In a flash of self-awareness, Trump explained his political method when he told North Dakota Gov. Doug Burgum, who endorsed him after his failed 2024 campaign, “You need controversy for traction sometimes.” In recent days, DeSantis has tried to position Trump as the “establishment.” But it’s a hopeless strategy: even when the front-runner was the head of the US government and his portrait was on the wall of every US government office and embassy, he was a scourge of the establishment.
A victory heard around the world
Trump’s win makes the long theoretical prospect that he could win the White House a far more direct possibility. Barring some unforeseen event, his dominance in Iowa shows the extreme difficulty any of his remaining rivals will have of keeping him off the Republican ticket. And recent polls have shown him highly competitive and even ahead of Biden in the handful of swing states that will decide the destiny of the White House. In a nation split down the middle, the election will be close whatever happens. It may concern Democrats that while Trump hasn’t toned down the unhinged wildness of his public appearances, his victory in Iowa was the first validation of a far more professional political operation than he deployed in either the 2016 or 2020 elections.

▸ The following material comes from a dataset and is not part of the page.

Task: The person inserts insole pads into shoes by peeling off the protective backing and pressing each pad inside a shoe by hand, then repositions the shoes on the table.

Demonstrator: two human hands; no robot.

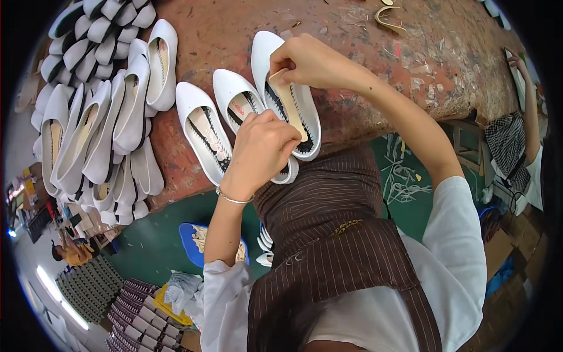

Still, the Biden campaign, beset by growing concern among Democrats about the president’s reelection prospects, has argued that a big victory for Trump in Iowa would begin to awaken Americans who rejected him in 2020 of the real danger that he could recapture the White House. While Trump was strong even in suburban areas around Des Moines, this may not translate into a similar performance among more moderate voters in corresponding areas in less conservative states. Trump’s deficit among this group nationwide cost him the 2020 election.
Trump’s triumph will also reverberate around the world, and force US allies to confront the possibility that the most antagonistic president in modern history, who cozied up to dictators and spurned America’s traditional friends in democratic nations, could soon be back.
European Central Bank President Christine Lagarde sounded the alarm on France 2 television last week. “If we are to draw lessons from history, as in the way he managed the four years of his mandate, it is clearly a threat,” she said.
A return to office for Trump could represent an existential danger to NATO, which helped keep peace in Europe through the Cold War and into the 21st century. Trump’s victory will also give Russian President Vladimir Putin another reason to prolong the bloody war in Ukraine. Trump said Monday he’d get Putin in a room with Ukrainian President Volodymyr Zelensky, an encounter that could only end on terms unfavorable to the Ukrainians.